Well, there is a problem, it's true. Most female politicians are mediocre. But this isn't just a question of quality, or numbers. It's a question of culture. Our political culture is, quite simply, male. This makes it not just hard to penetrate, and unattractive to most women, and riddled with unconscious sexism, but it also makes it counterproductive to the interests of most women – and most men.

And it's not just to do with the so-called gladiatorial arena, an arena which, for the most part manages to offer rhetoric more redolent of Sparks-Fotheringay ribbing Bunty in the dorm than Cicero denouncing Caesar. Nor is it to do with jacket-on-chair, harder-than-thou working hours. It pervades the entire culture, and it's getting worse.

If New Labour managed to conjure more than 100 female MPs out of thin air (and women's shortlists), it also created one of the most testosterone-ridden governments in history. In place of the clubby, smoky, school-tie-wearing ambience of yore, there was a laddish, foul-mouthed, cocky little coterie, bursting with energy and in thrall – in so many ways – to balls. Their gods were, metaphorically speaking, Arsenal and the Arctic Monkeys – popular culture, in other words. Assuming that they were of the people (a people's government, a bit like a people's princess) they thought they didn't really need to bother with that boring (and, let's face it, rather female) stuff like consultation and Cabinet.

They loved the big idea. All male politicians love the big idea. They like the glitter and dazzle. Like male journalists, or academics, who suddenly think, over their macchiato and muffin, that that little thought they had about blinking, or nudging, or mathematical equations relating to talent, might make a great column, no, cover story, no – why not? – book, and set about moulding the world in the image of their brilliant theory, they stride from meeting to meeting thinking "how can I change the world?" Not by grafting away at something tedious, for days and months and years, but by having a, you know, thought. Something, you know, quick.

But they also like detail. They like to fixate on particular words. Is Brown going to use the C-word? ("Cuts", in case you were wondering.) Is he going to use the word "recession"? Or is he going to "bottle it"? Why do they do this? Because, in the giant world of Sudoku that is British politics the Oxbridge boys in the media who spend their lives observing the Oxbridge boys at Westminster think it's a laugh. Never mind that the vast majority of the British population couldn't give an Arctic monkey's. Never mind that they have more important things on their mind.

We've seen what happens when a gung-ho, risk-ridden, unadulterated male culture is allowed to prevail. The global economy implodes. "If you want moral stuff, go somewhere else," said a senior (male) banker this week. If you want moral stuff? Sorry, but isn't that quite an important part of being human? Funds managed by female hedge fund managers, it emerged this week, have outperformed those managed by male managers over the past decade by three per cent. Yes, boys, girls can do it, too. And better.

The law used to be an all-male domain, and so did medicine. Now, nearly 40 per cent of lawyers are women and by 2017 most doctors in Britain will be female. Which is probably just as well, because women, according to the UK's largest ever study of medical performance, make significantly safer doctors than men.

Women are not better than men. They are, however, different. The Seventies feminists thought they weren't, but recent work on the male and female brains seems to indicate that they are.
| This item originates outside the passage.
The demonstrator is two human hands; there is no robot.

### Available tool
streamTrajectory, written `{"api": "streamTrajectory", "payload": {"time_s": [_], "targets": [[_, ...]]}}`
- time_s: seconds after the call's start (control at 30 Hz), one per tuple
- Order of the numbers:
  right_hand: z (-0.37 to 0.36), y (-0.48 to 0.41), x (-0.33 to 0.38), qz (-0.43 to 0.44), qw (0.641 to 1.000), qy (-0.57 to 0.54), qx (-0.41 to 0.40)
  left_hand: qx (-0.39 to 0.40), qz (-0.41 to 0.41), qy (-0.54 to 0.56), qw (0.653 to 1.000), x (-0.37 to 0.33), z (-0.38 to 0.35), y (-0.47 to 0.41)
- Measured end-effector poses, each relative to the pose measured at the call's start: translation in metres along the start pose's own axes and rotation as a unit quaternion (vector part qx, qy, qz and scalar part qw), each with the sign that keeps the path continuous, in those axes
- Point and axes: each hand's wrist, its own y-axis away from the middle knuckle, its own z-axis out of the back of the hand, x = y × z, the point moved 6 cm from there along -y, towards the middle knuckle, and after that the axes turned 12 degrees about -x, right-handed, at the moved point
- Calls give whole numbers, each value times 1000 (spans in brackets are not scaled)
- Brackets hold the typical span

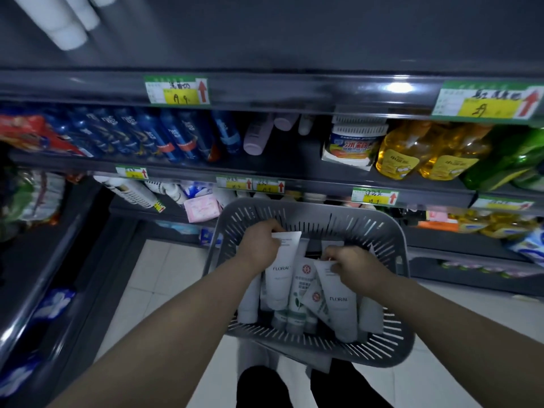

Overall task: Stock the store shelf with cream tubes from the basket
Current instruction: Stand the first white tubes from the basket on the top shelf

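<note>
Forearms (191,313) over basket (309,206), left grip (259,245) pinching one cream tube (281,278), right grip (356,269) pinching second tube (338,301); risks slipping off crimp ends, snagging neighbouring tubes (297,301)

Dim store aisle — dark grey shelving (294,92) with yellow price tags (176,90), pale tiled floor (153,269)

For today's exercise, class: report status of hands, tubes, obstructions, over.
Left hand grips Floral tube. Right hand pinches second Floral tube. Both inside grey basket. No obstruction seen.
</note>
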Motion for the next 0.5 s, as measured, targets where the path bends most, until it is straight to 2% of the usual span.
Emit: {"api": "streamTrajectory", "payload": {"time_s": [0.1, 0.3, 0.5], "targets": [[12, 5, 20, -2, 1000, 2, -28, -14, -26, -24, 999, -3, 21, 6], [54, 14, 80, -21, 985, 21, -168, -75, -115, -2, 990, -16, 99, 3], [84, 44, 157, -55, 950, 12, -307, -144, -240, 20, 960, -32, 194, 26]]}}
Women are not nicer than men, but they are usually (with the odd exception, like, unfortunately, me) less combative, less keen on risk, and less at ease in an environment that's all about proving the other person wrong. They're quite likely to think that the flashy, big idea is a flash in the pan, and they know, because they have these things called babies, which they're then stuck with for a very long time, how to see a project through.

We need women in Parliament. We need good women in Parliament. I hate the idea of quotas, but if that's what it takes, so be it. We also, by the way, need some good men.